A crumbling bridge is an attack against Reflex every time you cross it. Three successful attacks destroys the bridge entirely as it crumbles away.
@BESW In this case, the pattern was predictable, but it still felt like one of the cases where strategic positioning on a 2d-grid makes things more interesting instead of just more cumbersume
@Anaphory Ah, cool.

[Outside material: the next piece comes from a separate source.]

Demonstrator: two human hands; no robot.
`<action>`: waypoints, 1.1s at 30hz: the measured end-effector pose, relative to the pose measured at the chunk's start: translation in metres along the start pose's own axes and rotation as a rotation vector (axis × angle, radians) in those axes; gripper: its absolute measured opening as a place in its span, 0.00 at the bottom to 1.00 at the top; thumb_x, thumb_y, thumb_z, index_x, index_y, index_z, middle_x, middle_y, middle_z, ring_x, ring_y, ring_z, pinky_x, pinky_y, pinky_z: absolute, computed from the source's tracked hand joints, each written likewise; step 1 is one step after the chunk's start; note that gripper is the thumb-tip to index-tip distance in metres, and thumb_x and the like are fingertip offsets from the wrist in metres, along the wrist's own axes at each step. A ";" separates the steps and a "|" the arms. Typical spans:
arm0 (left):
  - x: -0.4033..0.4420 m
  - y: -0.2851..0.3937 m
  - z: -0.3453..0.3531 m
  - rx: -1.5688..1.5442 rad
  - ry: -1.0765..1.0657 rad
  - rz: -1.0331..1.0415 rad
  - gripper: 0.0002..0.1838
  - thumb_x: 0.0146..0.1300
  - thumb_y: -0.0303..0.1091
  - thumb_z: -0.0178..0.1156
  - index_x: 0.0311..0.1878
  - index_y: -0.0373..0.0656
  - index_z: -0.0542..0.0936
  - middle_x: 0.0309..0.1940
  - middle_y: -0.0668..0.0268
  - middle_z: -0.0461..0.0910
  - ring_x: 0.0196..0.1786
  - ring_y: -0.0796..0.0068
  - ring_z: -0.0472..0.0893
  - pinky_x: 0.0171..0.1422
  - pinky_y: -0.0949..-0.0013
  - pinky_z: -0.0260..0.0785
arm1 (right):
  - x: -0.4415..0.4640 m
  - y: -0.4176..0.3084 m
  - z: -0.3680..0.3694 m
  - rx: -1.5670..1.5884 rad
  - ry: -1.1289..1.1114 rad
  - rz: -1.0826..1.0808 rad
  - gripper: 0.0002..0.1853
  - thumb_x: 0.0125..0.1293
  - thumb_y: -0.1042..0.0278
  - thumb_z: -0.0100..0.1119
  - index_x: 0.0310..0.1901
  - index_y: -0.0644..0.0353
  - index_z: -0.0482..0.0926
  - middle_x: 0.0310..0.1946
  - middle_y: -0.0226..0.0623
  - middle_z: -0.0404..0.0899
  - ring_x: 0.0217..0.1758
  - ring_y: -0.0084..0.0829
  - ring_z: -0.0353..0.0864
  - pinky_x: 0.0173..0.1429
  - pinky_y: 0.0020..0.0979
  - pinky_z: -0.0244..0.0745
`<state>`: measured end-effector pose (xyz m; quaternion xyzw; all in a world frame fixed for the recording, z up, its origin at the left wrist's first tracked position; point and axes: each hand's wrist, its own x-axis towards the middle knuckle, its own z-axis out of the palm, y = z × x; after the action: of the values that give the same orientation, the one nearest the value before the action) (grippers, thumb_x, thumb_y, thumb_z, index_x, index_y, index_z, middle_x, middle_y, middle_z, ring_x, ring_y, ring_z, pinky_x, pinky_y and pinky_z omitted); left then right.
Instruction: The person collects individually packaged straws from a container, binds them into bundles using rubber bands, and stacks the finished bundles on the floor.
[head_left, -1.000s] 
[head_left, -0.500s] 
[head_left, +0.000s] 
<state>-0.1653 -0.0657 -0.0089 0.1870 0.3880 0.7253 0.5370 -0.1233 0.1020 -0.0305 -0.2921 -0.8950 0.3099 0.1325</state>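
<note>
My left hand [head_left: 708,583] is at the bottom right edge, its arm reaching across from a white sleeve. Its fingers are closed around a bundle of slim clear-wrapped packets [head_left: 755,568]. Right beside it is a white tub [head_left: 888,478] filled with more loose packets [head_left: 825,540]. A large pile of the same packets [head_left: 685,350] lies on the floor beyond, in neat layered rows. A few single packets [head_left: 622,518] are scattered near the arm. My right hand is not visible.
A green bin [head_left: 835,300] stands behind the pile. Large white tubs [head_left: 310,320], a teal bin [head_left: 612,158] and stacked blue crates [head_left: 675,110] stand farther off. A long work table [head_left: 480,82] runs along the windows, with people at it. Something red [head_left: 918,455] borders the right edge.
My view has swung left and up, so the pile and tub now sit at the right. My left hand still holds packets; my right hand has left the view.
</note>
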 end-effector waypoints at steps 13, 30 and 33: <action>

So each color square would have its own power, like "Lightning attack against Reflex" or "grants +2 to attacks while standing here."
Sounds like the kind of thing where a prop would make the encounter very memorable--like a plexiglass sheet marked with grids, raised up just a little so there's room for strips of colored paper underneath that can be moved on the floor's initiative count each round.
@MikeQ just a quick note as as follow up and perhaps we should move our discussions on this great idea of yours to the Back room when we talk about it again.
@nitsua60 I think it's worth making explicit that, like Fate, 4e only gives enemies (monsters OR terrain) the mechanics they need. Terrain doesn't get attack modifiers unless it's making attacks; no hit points and defenses unless it's attackable.
(Similarly most monsters don't get fully kitted out with items and feats because you just need to know how hard they hit and how hard it is to hit them.)